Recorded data
● ● ● ● ●
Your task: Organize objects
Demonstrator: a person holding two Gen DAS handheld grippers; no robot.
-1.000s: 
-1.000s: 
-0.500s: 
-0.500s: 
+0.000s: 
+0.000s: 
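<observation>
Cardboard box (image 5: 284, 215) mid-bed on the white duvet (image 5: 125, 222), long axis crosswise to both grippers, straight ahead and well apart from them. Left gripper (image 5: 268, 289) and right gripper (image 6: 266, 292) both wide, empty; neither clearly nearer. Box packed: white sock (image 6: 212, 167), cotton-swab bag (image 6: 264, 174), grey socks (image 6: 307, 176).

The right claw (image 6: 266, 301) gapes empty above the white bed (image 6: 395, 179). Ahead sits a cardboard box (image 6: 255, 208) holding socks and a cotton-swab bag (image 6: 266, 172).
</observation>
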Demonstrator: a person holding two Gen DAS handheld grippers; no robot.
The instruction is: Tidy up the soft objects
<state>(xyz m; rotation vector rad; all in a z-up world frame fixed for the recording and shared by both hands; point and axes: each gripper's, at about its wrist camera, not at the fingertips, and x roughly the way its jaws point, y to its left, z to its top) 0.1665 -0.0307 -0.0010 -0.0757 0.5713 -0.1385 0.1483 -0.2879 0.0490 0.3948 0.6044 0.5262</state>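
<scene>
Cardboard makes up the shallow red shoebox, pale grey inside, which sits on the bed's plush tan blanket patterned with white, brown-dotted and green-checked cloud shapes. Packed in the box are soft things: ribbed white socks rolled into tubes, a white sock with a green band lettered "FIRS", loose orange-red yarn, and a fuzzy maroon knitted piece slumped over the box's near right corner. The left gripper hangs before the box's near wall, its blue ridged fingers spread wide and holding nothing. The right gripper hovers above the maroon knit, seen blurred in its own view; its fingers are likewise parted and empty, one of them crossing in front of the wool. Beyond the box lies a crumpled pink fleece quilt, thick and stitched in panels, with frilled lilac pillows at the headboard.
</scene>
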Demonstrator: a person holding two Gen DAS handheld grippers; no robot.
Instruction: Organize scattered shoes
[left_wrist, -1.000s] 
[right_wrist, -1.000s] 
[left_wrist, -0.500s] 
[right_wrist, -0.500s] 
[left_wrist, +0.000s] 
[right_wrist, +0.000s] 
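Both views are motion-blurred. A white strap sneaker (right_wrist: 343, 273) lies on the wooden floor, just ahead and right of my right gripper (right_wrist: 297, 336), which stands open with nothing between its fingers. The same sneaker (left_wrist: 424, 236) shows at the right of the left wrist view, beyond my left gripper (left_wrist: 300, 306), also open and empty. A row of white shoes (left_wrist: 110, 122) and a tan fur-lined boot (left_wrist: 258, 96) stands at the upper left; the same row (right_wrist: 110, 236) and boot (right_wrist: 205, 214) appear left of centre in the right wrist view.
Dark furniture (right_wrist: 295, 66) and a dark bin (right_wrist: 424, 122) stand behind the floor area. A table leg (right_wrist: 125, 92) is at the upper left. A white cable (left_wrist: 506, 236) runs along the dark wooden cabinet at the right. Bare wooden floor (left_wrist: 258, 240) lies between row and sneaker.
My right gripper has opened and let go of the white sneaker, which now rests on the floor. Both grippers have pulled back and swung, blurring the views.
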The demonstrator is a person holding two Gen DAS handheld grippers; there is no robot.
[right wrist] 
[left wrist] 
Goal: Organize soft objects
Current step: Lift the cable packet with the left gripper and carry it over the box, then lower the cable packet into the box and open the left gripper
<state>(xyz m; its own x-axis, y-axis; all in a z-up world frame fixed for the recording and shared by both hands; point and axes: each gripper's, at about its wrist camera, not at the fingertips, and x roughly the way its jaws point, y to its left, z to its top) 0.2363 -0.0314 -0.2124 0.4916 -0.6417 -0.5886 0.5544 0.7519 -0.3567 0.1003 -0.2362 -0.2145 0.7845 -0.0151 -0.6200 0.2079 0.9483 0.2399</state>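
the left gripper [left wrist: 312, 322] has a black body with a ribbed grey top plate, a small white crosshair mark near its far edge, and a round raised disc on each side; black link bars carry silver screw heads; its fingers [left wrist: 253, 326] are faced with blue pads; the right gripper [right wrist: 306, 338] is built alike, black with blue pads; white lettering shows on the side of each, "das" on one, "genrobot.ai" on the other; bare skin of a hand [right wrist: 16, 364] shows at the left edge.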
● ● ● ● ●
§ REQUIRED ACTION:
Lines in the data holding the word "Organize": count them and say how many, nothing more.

§ ANSWER TO THIS PROBLEM:
3